When I first started in medicine, not so very long ago (in geologic time!), children with handicapping conditions were often denied life-saving surgery or a chance to be educated, and were placed in warehouse-like institutions. Bill Zimmer, who has had a distinguished post-retirement career teaching dance to adults with handicaps, loaned me a copy of an Australian film, “A Test of Love,” the true story of Annie, a “warehoused” child with cerebral palsy and normal intelligence, rescued by a crusading therapist and helped to a nearly normal life.
New Mexico’s Los Lunas Hospital and Training School resembled the Australian school in the film — it had well-meaning attendants, but it was a warehouse nevertheless. It was closed in the mid-1990s in part as a result of a court case won by disability rights advocates known as the Jackson Lawsuit, which has continued to result in a number of new protections for children with handicapping conditions here in New Mexico,
Federal legislation in the last half century has also made a great deal of difference for children with disabilities and their parents. Ruth Luckasson, an attorney and UNM educator who has worked with the rights of children with disabilities, alerted me to a new policy statement for pediatricians, aimed at convincing those in my profession to help parents advocate most effectively for their children, and celebrating that federal legislation, first passed in 1975, and now known as the Individuals with Disabilities Education Act, or IDEA.

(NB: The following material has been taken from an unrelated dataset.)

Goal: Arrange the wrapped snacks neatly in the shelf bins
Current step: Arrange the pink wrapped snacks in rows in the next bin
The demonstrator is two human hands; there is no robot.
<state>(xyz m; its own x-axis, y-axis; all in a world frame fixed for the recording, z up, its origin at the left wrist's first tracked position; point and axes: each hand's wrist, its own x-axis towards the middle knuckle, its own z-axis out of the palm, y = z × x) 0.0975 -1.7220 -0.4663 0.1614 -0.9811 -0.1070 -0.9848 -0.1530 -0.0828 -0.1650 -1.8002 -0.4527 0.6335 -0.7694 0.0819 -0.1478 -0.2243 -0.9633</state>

Pediatricians should know of the major provisions of the IDEA, and parents of both children developing normally and those with developmental problems should be made aware of them.
Annie, the Australian child, and many of the residents of the Los Lunas institution were denied a chance to be educated with the sweeping and false generalization, “They wouldn’t have benefited anyway.” But since IDEA, all school-aged children are entitled to a “free and appropriate public education,” with no exceptions. The mother of one of my patients with severe cerebral palsy and had moved from another country, was amazed and eventually very pleased when she found out he could attend school.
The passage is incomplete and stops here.